24072023 - mais que lisait la grand-mère de Henry James ?

Et nous voici, le lendemain, et je n’ai pas écrit une ligne de plus. Qu’ai-je fait ? eh bien, j’ai glandouillé : lu des articles du Guardian, attendu de voir si le 5e et dernier jour du 4e test-match entre l’Angleterre et l’Australie allait reprendre, avancé dans le livre de Bill Bryson que je lis en parallèle du dernier Soyinka (expérience assez discontinue), préparé les cadeaux pour ma mère (c’est son anniversaire aujourd’hui – nous le fêterons demain avec elle), vaguement fait la sieste, relu en famille les journaux de voyage écrits par O* puis C* depuis 2014, téléversé sur Flickr les dernières photos et fait un peu de tri dans tout ça, regardé le dernier film de Dupieux à la télé… J’ai aussi préparé ma valise, dans laquelle je n’ai mis que cinq livres, je crois, et pas même celui que je dois commencer à traduire : je sais que je n’y toucherai pas, donc autant assumer les vacances.

Oxburgh Hall, Oxborough - demeure de la famille des barons de Bedingfeld depuis le XVIe - 19 juillet 2023     Hier, en regardant les photos du 19 (et donc d'Oxburgh Hall notamment), j’ai voulu vérifier ce qu’était A Small Boy and Others de Henry James, et il s’avère que c’est un de ses deux livres autobiographiques, écrit fort tard (1913, je crois). Mais combien a-t-il écrit ? J’ai l’impression d’avoir lu beaucoup de Henry James, pas loin de dix romans, les journaux de voyage, beaucoup de nouvelles, et je découvre encore des titres inconnus de moi… !
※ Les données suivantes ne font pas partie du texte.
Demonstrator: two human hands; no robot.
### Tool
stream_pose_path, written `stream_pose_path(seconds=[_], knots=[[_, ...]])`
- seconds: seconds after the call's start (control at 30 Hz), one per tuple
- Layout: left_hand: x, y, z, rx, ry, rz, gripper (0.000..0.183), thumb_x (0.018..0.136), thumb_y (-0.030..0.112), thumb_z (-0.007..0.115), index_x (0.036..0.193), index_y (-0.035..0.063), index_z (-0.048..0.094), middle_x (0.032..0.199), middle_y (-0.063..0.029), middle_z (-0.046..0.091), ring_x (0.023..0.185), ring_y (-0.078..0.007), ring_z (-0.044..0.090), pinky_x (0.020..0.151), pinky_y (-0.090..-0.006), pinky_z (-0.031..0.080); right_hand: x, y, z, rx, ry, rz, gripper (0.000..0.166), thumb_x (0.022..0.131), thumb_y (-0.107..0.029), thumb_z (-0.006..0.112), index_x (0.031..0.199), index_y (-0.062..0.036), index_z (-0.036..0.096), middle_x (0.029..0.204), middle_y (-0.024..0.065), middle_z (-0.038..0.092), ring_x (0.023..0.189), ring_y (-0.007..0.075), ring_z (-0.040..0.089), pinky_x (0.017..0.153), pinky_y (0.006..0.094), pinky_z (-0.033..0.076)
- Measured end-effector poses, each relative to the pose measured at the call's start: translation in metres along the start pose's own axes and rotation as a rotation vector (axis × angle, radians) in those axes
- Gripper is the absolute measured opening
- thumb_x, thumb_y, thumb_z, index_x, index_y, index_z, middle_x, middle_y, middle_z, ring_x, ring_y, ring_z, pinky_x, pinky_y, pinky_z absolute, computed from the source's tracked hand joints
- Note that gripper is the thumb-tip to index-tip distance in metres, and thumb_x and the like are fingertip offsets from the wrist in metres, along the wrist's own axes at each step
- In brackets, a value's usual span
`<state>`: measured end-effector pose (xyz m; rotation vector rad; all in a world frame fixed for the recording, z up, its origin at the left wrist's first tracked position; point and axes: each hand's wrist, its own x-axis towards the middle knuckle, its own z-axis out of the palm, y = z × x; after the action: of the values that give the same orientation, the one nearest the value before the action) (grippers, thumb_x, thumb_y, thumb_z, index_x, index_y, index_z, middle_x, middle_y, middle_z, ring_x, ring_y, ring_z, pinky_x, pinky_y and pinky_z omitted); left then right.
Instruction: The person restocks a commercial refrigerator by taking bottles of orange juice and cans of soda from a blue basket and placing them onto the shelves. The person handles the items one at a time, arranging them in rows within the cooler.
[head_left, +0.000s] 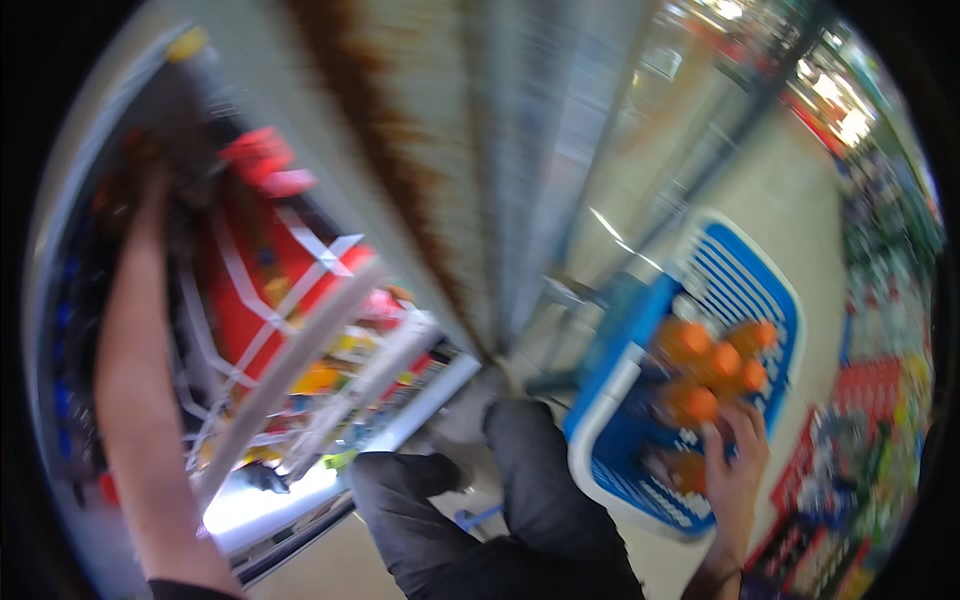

J’ai lu le premier chapitre de ce Small Boy and Others (le titre est vraiment étrange), et quand il parle des goûts littéraires de sa grand-mère, il ne parle que d’autrices dont il dit qu’elles sont oubliées, plus du tout lues. Voici la liste :

What she liked, dear gentle lady of many cares and anxieties, was the "fiction of the day," the novels, at that time promptly pirated, of Mrs. Trollope and Mrs. Gore, of Mrs. Marsh, Mrs. Hubback and the Misses Kavanagh and Aguilar, whose very names are forgotten now, but which used to drive her away to quiet corners whence her figure comes back to me bent forward on a table with the book held out at a distance and a tall single candle placed, apparently not at all to her discomfort, in that age of sparer and braver habits, straight between the page and her eyes.

 

Ce serait mal me connaître que de penser que je ne suis pas allé vérifier chacune de ces autrices grâce à Wikipédia (oui, j’avoue que je n’ai pas eu le courage de creuser sur la Britannica ni de me connecter à la base Oxford Reference), et j’ai notamment découvert que Mrs Trollope (1779-1863) était bien la mère d’Anthony Trollope (et que nombre de ses livres semblent encore d’un grand intérêt aujourd’hui, à commencer par Jonathan Jefferson Whitlaw, que WP présente comme le premier roman abolitionniste, ce qui me semble étrange) ; que Catherine Hubback (1818-1877), nièce de Jane Austen, a écrit dans l’ombre spectrale de sa tante (qu’elle n’a jamais connue), au point d’écrire son premier roman, The Younger Sister, à partir d’un synopsis de cette dernière et dans un style très imité aussi, autant que je puisse en juger après un survol, d’icelle ; que Grace Aguilar (1816-1847) est surtout connue pour ses poèmes et essais sur la religion et la tradition juives ; que Julia Kavanagh (1824-1877 – tiens, on fêtera le bicentenaire de sa naissance l’année prochaine), romancière irlandaise, a été suffisamment connue de son vivant pour que plusieurs de ses romans soient traduits en français, en allemand, en suédois, en italien, et que la critique contemporaine la redécouvre avec un intérêt prononcé pour les éléments protoféministes de ses romans (le Projet Gutenberg a peu de textes d’elle, et Internet Archive en a beaucoup, mais à chaque fois en 3 volumes dont l’ordre n’est pas indiqué dans la miniature, de sorte que c’est le bazar pour s’y retrouver).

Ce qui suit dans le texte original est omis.